Gao Riqiang, Tang Yucheng, Khan Mirza S, Xu Kaiwen, Paulson Alexis B, Sullivan Shelbi, Huo Yuankai, Deppen Stephen, Massion Pierre P, Sandler Kim L, Landman Bennett A
Departments of Computer Science (R.G., K.X., Y.H., B.A.L.) and Electrical and Computer Engineering (Y.T., Y.H., B.A.L.), Vanderbilt University, 400 24th Ave S, Featheringill Hall, Room 371, Nashville, TN 37235; and Departments of Radiology and Radiological Sciences (A.B.P., K.L.S.), Thoracic Surgery (S.S., S.D.), General Internal Medicine and Public Health (M.S.K.), Biomedical Informatics (M.S.K.), and Medicine, Division of Allergy, Pulmonary and Critical Care Medicine (P.P.M.), Vanderbilt University Medical Center, Nashville, Tenn.
Radiol Artif Intell. 2021 Oct 13;3(6):e210032. doi: 10.1148/ryai.2021210032. eCollection 2021 Nov.
To develop a model to estimate lung cancer risk using lung cancer screening CT and clinical data elements (CDEs) without manual reading efforts.
Two screening cohorts were retrospectively studied: the National Lung Screening Trial (NLST; participants enrolled between August 2002 and April 2004) and the Vanderbilt Lung Screening Program (VLSP; participants enrolled between 2015 and 2018). Fivefold cross-validation using the NLST dataset was used for initial development and assessment of the co-learning model using whole CT scans and CDEs. The VLSP dataset was used for external testing of the developed model. Area under the receiver operating characteristic curve (AUC) and area under the precision-recall curve were used to measure the performance of the model. The developed model was compared with published risk-prediction models that used only CDEs or imaging data alone. The Brock model was also included for comparison by imputing missing values for patients without a dominant pulmonary nodule.

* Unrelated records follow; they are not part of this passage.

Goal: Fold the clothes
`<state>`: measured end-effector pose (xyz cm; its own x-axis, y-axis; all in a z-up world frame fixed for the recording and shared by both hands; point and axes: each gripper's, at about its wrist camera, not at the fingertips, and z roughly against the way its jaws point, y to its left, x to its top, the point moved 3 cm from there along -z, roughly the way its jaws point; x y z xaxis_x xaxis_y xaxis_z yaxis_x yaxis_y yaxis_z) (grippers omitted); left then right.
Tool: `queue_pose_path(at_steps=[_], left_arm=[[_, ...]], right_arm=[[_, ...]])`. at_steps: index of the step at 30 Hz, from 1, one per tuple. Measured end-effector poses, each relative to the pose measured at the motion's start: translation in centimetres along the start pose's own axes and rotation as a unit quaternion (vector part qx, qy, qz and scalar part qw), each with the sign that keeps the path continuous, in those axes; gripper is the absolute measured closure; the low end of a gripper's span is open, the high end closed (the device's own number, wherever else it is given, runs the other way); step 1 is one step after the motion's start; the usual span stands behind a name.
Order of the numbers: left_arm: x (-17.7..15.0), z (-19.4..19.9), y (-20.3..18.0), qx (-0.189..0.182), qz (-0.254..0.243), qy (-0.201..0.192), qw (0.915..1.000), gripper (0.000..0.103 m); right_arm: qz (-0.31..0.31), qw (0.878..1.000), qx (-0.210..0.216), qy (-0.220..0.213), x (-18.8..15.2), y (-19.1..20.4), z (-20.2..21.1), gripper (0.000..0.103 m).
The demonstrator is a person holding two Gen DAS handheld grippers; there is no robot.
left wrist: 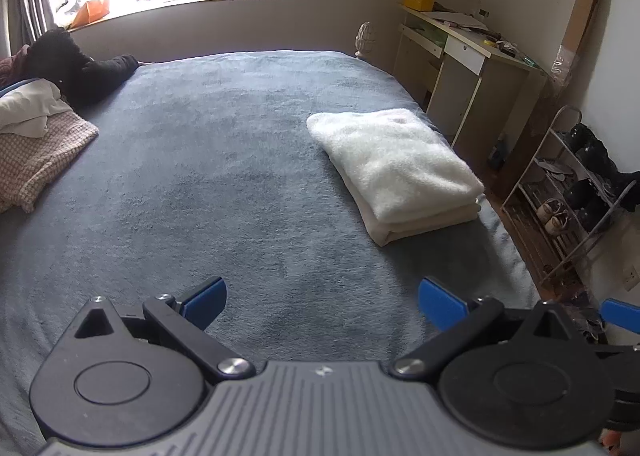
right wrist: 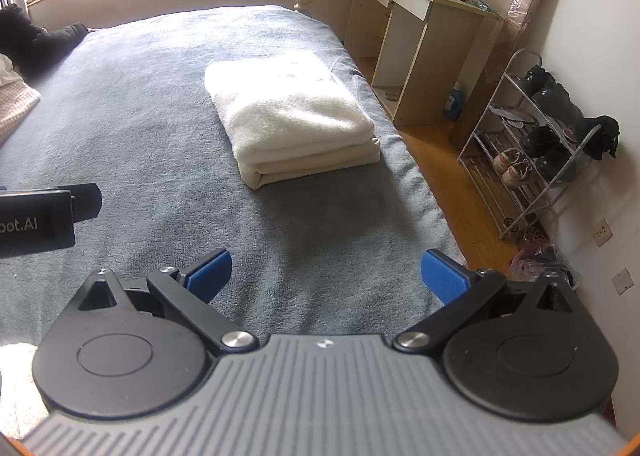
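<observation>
both tongs, left tongs (left wrist: 322, 302) and right tongs (right wrist: 325, 276), released, above the bed (left wrist: 224, 160), folded stack (right wrist: 292, 116) ahead

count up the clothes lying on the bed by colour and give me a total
White or cream, folded stack: 2
White, crumpled garment: 1
Pink checked garment: 1
Black garment: 1
Total: 5, though the left pile may hide more.
</observation>
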<state>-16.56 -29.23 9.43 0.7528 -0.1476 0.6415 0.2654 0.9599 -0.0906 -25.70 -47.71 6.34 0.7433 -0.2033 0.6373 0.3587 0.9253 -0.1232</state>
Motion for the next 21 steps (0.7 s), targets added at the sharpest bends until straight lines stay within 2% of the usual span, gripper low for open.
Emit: queue_pose_path(at_steps=[21], left_arm=[[-1.2, -0.1, -1.0, -0.02, 0.01, 0.009, 0.9997, 0.0]], right_arm=[[-0.012, 1.0, -0.01, 0.005, -0.3, -1.1, 0.2, 0.001]])
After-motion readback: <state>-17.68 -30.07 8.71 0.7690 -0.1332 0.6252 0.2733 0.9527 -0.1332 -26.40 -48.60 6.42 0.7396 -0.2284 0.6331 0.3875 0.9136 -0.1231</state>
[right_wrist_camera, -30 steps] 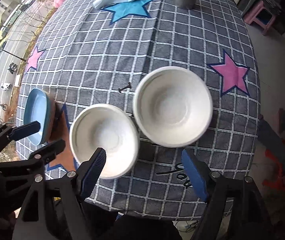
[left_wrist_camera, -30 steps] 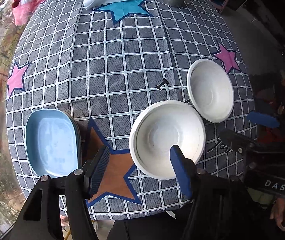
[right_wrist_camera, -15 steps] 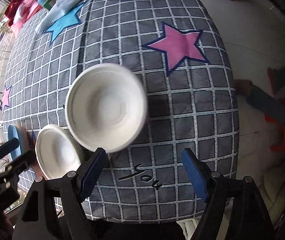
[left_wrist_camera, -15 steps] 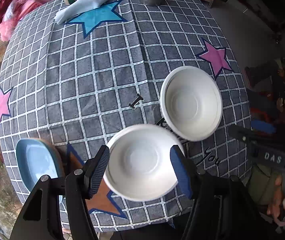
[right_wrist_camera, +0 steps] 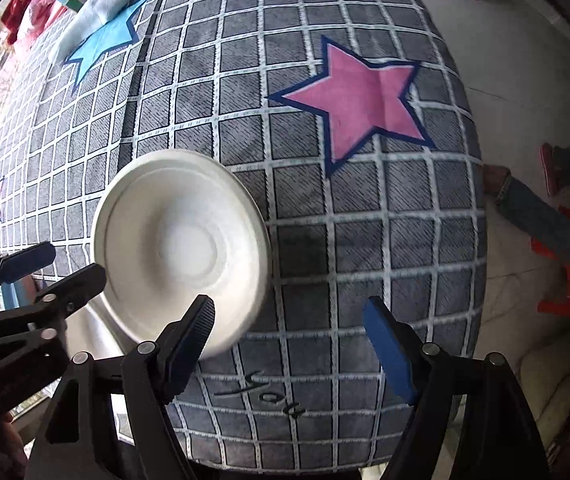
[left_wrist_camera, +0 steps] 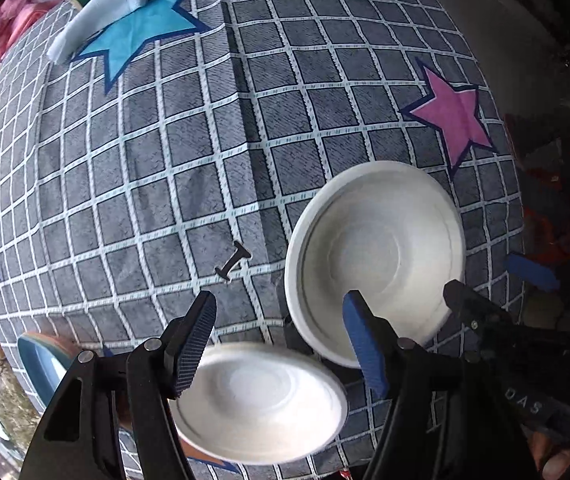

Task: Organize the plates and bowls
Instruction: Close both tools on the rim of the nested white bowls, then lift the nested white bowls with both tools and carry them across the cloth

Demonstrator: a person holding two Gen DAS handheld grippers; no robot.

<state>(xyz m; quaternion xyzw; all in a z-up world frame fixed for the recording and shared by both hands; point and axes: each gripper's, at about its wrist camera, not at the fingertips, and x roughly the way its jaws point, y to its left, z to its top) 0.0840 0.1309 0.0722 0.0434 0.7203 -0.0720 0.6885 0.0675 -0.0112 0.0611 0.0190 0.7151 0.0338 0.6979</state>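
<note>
left gripper (left_wrist_camera: 281,340): lowered over near bowl (left_wrist_camera: 261,400), fingers just widened, nothing pinched | right gripper (right_wrist_camera: 289,344): spread, shifted beside far bowl (right_wrist_camera: 181,244) | stacking pending

Both my grippers point down. Left gripper (left_wrist_camera: 281,344): jaws apart, just been opening a bit, pads pressing on nothing. Right gripper (right_wrist_camera: 289,344): jaws wide apart, nothing clamped between the blue pads. From the right wrist view the left gripper sits at the left edge, close beside the right one. My hand (left_wrist_camera: 557,458) shows at the lower right of the left view, on the handle.
</note>
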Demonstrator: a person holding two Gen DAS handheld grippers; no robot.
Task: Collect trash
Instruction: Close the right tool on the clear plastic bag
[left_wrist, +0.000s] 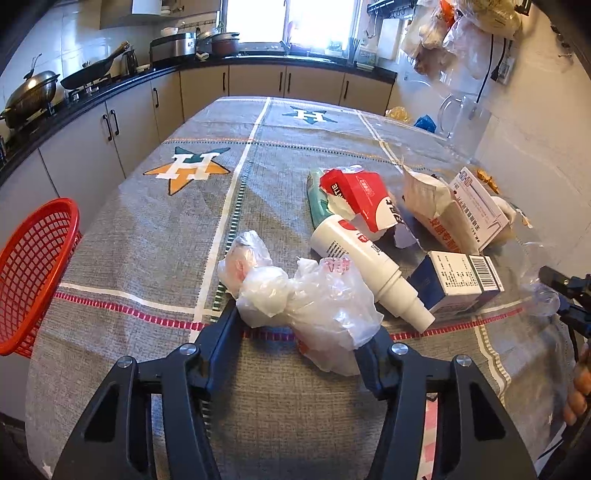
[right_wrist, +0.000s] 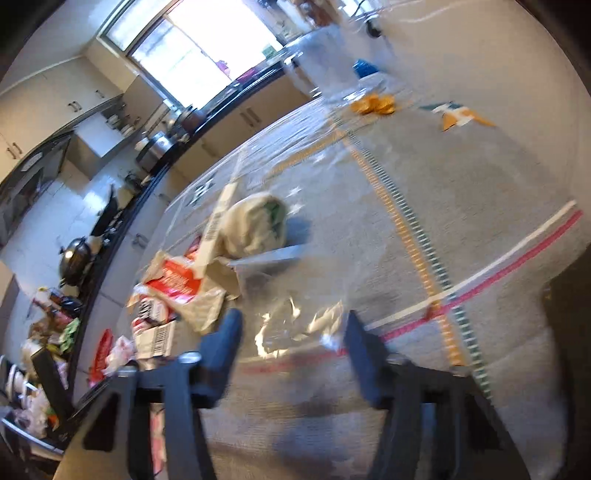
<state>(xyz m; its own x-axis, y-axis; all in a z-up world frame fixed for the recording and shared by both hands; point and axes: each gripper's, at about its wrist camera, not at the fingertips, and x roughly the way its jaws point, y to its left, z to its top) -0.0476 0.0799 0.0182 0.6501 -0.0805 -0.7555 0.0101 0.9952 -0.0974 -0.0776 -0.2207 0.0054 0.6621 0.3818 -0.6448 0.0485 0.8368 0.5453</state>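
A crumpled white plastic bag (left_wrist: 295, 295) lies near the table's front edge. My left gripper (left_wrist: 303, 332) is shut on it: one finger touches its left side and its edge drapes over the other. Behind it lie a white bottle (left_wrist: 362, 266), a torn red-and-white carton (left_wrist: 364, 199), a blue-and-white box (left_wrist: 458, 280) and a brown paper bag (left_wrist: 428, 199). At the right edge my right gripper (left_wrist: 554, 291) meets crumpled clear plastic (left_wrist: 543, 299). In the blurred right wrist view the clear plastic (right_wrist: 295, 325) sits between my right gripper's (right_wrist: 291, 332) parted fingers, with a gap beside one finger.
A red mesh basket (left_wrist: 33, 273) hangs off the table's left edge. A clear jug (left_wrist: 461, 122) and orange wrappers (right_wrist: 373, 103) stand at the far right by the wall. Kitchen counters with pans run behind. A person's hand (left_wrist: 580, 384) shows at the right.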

A total of 23 505 patients from the NLST (mean age, 62 years ± 5 [standard deviation]; 13 838 men, 9667 women) and 147 patients from the VLSP (mean age, 65 years ± 5; 82 men, 65 women) were included. Using cross-validation on the NLST dataset, the AUC of the proposed co-learning model (AUC, 0.88) was higher than the published models predicted with CDEs only (AUC, 0.69; < .05) and with images only (AUC, 0.86; < .05). Additionally, using the external VLSP test dataset, the co-learning model had a higher performance than each of the published individual models (AUC, 0.91 [co-learning] vs 0.59 [CDE-only] and 0.88 [image-only]; < .05 for both comparisons).
The proposed co-learning predictive model combining chest CT images and CDEs had a higher performance for lung cancer risk prediction than models that contained only CDE or only image data; the proposed model also had a higher performance than the Brock model. Computer-aided Diagnosis (CAD), CT, Lung, Thorax © RSNA, 2021.
开发一种模型,利用肺癌筛查CT和临床数据元素(CDE)来估计肺癌风险,无需人工阅片。
回顾性研究了两个筛查队列:国家肺癌筛查试验(NLST;2002年8月至2004年4月期间入组的参与者)和范德比尔特肺癌筛查项目(VLSP;2015年至2018年期间入组的参与者)。使用NLST数据集进行五折交叉验证,用于使用全CT扫描和CDE的协同学习模型的初始开发和评估。VLSP数据集用于对所开发模型进行外部测试。采用受试者操作特征曲线下面积(AUC)和精确召回率曲线下面积来衡量模型的性能。将所开发的模型与仅使用CDE或仅使用影像数据的已发表风险预测模型进行比较。还纳入了Brock模型,通过为无主要肺结节的患者插补缺失值进行比较。
共纳入了NLST的23505例患者(平均年龄62岁±5[标准差];男性13838例,女性9667例)和VLSP的147例患者(平均年龄65岁±5;男性82例,女性65例)。在NLST数据集上进行交叉验证时,所提出的协同学习模型的AUC(0.88)高于仅用CDE预测的已发表模型(AUC,0.69;P<0.05)和仅用影像预测的模型(AUC,0.86;P<0.05)。此外,使用外部VLSP测试数据集时,协同学习模型的性能高于每个已发表的单独模型(AUC,0.91[协同学习]对0.59[仅CDE]和0.88[仅影像];两项比较均P<0.05)。
所提出的结合胸部CT影像和CDE的协同学习预测模型在肺癌风险预测方面的性能高于仅包含CDE或仅包含影像数据的模型;所提出的模型性能也高于Brock模型。计算机辅助诊断(CAD)、CT、肺、胸部 ©RSNA,2021年。